• _Exercise details_: Read the data and repeat it in full, exactly.

• _Information provided_:
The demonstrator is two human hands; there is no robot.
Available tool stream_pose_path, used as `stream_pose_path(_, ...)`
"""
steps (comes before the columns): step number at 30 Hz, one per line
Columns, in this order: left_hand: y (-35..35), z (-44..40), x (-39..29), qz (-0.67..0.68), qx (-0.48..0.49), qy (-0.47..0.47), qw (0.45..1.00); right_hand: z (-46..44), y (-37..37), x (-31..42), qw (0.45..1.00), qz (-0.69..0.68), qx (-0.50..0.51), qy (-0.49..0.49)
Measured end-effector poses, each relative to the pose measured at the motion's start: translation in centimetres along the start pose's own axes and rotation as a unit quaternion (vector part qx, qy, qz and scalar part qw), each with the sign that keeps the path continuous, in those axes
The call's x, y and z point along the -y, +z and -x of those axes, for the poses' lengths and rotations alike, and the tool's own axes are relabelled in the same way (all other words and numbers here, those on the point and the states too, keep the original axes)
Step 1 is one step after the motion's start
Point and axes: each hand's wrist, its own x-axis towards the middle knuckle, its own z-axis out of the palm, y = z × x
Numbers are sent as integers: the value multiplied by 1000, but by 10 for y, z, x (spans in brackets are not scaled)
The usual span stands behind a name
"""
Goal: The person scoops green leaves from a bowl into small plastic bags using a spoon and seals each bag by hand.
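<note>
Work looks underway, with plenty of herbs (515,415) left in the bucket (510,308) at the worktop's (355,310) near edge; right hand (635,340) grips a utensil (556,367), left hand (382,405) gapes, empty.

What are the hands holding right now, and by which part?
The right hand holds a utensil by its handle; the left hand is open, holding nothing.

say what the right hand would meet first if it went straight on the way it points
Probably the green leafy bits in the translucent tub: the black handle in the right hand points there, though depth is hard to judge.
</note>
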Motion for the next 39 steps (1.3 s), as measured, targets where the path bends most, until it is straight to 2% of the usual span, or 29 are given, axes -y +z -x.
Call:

• _Answer to the problem_:
The demonstrator is two human hands; there is no robot.
Available tool stream_pose_path, used as `stream_pose_path(_, ...)`
"""
steps (comes before the columns): step number at 30 Hz, one per line
Columns, in this order: left_hand: y (-35..35), z (-44..40), x (-39..29), qz (-0.67..0.68), qx (-0.48..0.49), qy (-0.47..0.47), qw (0.45..1.00); right_hand: z (-46..44), y (-37..37), x (-31..42), qw (0.45..1.00), qz (-0.69..0.68), qx (-0.50..0.51), qy (-0.49..0.49)
Measured end-effector poses, each relative to the pose measured at the motion's start: translation in centimetres along the start pose's own axes and rotation as a unit quaternion (vector part qx, qy, qz and scalar part qw), each with the sign that keeps the path continuous, in those axes
The call's x, y and z point along the -y, +z and -x of those axes, for the poses' lengths and rotations alike, and the tool's own axes are relabelled in the same way (all other words and numbers here, those on the point and the states too, keep the original axes)
Step 1 is one step after the motion's start
Point and axes: each hand's wrist, its own x-axis towards the middle knuckle, its own z-axis out of the palm, y = z × x
Numbers are sent as integers: the value multiplied by 1000, but by 10 for y, z, x (spans in brackets are not scaled)
The usual span stands behind a name
"""
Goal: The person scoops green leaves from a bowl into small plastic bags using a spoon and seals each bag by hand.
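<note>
Work looks underway, with plenty of herbs (515,415) left in the bucket (510,308) at the worktop's (355,310) near edge; right hand (635,340) grips a utensil (556,367), left hand (382,405) gapes, empty.

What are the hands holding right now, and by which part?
The right hand holds a utensil by its handle; the left hand is open, holding nothing.

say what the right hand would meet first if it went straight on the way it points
Probably the green leafy bits in the translucent tub: the black handle in the right hand points there, though depth is hard to judge.
</note>
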Motion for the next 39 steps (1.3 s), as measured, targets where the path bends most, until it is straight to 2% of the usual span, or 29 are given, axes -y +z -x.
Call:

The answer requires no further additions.